YOUR ASSIGNMENT: Scan the listing below. Copy each line that contains "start".

THE DATA:
┄┄┄┄┄┄
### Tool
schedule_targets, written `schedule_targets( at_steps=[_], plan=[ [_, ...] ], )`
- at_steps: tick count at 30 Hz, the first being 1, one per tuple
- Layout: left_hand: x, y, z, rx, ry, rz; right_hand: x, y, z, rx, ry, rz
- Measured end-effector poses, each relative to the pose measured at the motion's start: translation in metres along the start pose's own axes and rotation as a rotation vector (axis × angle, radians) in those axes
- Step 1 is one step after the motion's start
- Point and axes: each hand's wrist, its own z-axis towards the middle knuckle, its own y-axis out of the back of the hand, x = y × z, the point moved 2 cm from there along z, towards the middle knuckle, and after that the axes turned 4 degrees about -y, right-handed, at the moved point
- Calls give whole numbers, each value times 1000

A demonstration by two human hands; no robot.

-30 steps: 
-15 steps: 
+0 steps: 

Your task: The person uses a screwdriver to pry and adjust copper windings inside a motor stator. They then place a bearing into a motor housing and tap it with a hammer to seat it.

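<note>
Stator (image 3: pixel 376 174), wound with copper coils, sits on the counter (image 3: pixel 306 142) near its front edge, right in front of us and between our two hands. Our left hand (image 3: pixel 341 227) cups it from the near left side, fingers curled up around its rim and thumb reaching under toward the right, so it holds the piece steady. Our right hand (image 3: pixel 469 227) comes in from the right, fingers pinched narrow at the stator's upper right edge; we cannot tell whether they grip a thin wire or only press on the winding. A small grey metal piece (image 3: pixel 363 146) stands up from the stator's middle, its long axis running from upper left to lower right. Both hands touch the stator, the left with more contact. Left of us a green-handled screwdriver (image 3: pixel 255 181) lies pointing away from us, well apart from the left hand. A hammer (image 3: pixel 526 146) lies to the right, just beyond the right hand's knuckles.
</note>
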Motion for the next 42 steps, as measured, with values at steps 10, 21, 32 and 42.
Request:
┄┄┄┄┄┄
ANSWER SECTION:
- Measured end-effector poses, each relative to the pose measured at the motion's start: translation in metres along the start pose's own axes and rotation as a rotation vector (axis × angle, radians) in those axes
- Step 1 is one step after the motion's start

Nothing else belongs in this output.